Sustainable data tool purchasing, Part 1: Cool tools on the Boulevard of Broken Dreams

Cool tools are often the Data Leader’s (or stakeholder’s) hot tech hookup, ending up in a cold alley with yesterday’s clothes the morning after. Cool tools get purchased, installed, tried out and abandoned for the next promising vendor. And it’s seriously threatening data teams‘ financial and operational viability. 

The data blogosphere is filled with posts about cool tools. However, the reality of most data teams often includes overlapping tools, data sprawl and inconsistencies. Ad-hoc purchasing processes and siloed thinking are a few of the organizational limitations prefacing the proliferation of data tools and resulting bloated data stacks, over-run budgets and chaotic operations and inconsistent output.

As a data leader, I was responsible for bringing governance and discipline to tool purchasing, as well as having to bear the consequences of a legacy of poor purchasing decisions. As a Founder of D3M Labs, I speak with vendors regularly about under utilization of their tools and the burden of churn due to bad purchase decisions

Why do data leaders get so easily seduced by cool tools?

How can we prevent procurement from ending up in a boulevard of broken dreams and unrealized projects?

Why do data leaders get so easily seduced by cool tools?

Temptations of Tech Tools:

Data teams are often drawn to the allure of cutting-edge tools that promise to streamline their processes, boost productivity, and unlock invaluable insights. These tools offer enticing functionalities that fuel the data-driven decision-making process. And sometimes the tools are just fun and let the data professionals develop a personal interest. Alas, their widespread adoption often results in a fragmented tool landscape, soaring costs, and potential inefficiencies.

Vendor Courting:

Vendors can hold an enchanting sway over data leaders, deftly wielding their networking magic and captivating with thought leadership content and tantalizing events. Let’s face it. Data leaders love to be wined and dined, we love that our ideas are listened to and our achievements lauded. Succumbing to their charms, data leaders find themselves caught in a whirlwind of new tools, enticed by the promises of enhanced capabilities and unrivaled performance.

Peer Pressure:

Data leaders are often pack animals, despite highly publicized personal branding efforts. Who doesn’t want to present a case study about the tool everybody else is using in front of the data community? Don’t be fooled by the startup backdrop. Following the pack also entails a good deal of personal reputational risk management.  
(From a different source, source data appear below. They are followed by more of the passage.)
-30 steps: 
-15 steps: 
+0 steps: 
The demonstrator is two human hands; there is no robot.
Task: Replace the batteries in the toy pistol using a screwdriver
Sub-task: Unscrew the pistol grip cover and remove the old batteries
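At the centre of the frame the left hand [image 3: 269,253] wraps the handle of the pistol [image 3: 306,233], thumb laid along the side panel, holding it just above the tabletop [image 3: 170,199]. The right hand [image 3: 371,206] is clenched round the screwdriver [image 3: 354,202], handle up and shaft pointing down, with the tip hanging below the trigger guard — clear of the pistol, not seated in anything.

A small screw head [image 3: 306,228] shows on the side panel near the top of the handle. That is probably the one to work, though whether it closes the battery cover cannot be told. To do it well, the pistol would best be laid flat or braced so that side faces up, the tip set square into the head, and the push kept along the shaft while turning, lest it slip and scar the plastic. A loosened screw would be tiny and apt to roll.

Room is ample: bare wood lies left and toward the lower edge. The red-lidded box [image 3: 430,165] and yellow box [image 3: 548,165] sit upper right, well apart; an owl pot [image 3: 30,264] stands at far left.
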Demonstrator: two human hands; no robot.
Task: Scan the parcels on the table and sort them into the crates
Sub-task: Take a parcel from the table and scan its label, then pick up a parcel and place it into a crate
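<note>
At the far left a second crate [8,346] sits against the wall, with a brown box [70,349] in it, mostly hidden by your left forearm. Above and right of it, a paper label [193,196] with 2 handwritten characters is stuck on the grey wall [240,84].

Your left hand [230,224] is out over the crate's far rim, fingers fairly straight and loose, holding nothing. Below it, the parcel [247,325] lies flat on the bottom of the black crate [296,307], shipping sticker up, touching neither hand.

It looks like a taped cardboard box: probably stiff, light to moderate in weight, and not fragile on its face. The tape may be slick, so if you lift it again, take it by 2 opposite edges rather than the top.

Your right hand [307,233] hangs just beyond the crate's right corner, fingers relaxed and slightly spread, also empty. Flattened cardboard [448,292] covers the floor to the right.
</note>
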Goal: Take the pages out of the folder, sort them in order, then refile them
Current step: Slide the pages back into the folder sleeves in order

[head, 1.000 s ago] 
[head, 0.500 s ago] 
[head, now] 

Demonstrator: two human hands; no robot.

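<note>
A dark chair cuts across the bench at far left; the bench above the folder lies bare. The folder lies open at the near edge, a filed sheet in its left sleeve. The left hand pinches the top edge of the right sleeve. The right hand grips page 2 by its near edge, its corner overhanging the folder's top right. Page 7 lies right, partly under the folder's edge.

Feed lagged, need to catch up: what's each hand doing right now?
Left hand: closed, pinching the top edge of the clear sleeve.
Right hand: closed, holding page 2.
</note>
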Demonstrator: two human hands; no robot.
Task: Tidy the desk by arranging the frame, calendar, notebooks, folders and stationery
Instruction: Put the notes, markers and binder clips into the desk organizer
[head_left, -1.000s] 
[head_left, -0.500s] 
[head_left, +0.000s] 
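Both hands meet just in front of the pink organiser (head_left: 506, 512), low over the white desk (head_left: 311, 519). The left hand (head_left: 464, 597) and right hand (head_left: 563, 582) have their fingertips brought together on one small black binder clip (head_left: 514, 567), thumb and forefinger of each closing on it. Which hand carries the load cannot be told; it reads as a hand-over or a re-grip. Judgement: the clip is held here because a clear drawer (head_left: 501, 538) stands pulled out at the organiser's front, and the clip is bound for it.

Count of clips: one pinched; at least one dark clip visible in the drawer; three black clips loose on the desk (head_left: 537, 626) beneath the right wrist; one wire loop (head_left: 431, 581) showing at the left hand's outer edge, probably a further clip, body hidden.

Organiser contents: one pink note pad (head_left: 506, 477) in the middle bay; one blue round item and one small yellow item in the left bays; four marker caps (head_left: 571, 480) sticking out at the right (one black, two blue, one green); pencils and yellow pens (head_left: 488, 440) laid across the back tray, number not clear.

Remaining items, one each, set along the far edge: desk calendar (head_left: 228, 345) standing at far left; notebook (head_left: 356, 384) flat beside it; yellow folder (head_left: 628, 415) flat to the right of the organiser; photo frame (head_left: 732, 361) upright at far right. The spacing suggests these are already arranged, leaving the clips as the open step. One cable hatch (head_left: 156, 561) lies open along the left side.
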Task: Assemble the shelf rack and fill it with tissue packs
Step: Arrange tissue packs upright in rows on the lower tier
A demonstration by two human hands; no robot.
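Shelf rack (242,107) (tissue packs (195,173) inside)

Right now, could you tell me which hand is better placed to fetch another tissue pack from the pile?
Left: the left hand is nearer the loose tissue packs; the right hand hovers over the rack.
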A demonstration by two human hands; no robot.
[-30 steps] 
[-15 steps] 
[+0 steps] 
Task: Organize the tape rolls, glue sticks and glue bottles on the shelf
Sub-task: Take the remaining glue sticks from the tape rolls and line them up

The Cha-Cha Change of Managers:

With every new manager’s arrival in a data team, fresh winds of change blow through the room. Alas, this often means an influx of new tools, aligning with the manager’s preferences or previous experiences. The consequence? A cacophony of redundant tools, overlapping functionalities, and unnecessary expenses.

The Budget Bachata:

Each new tool brought into the data team’s fold comes with its own set of costs. Subscriptions, licenses, maintenance fees, and training expenses pile up, threatening to breach the budgetary boundaries. The love and heart break of Bachata. Without vigilant oversight and evaluation, data teams risk squandering resources on tools that fail to deliver commensurate value.

How can we prevent procurement ending up in a boulevard of broken dreams and unrealized projects?

To triumph over these challenges and avoid tripping over their own feet, sound vendor management is needed:

Meticulous Tool Evaluation:

Engage in meticulous evaluations before embracing new tools. Assess their functionality, cost-effectiveness, integration capabilities, and long-term value to avoid falling for flash-in-the-pan fads.

Harmonious Vendor Consolidation:

Regularly assess the existing tool landscape. Identify redundant or underutilized tools. Seek integrated solutions that elegantly cater to multiple needs, curbing costs and boosting efficiency.

Setting a Steady Evaluation Tempo:

Establish a standardized evaluation criteria to impartially assess potential tools. Such discipline ensures objective decision-making, minimizing biases, and focusing on alignment with team objectives.

Fine-Tuning the Vendor Vibe:

Cultivate an open dialogue with vendors, expertly negotiating pricing, contract terms, and uncovering cost-saving opportunities. Seek long-term partnerships that resonate with your team’s aspirations.

It takes more than two to tango. Stakeholders and finance also need to be involved so that everybody is purchasing and using tools in financial and operational harmony.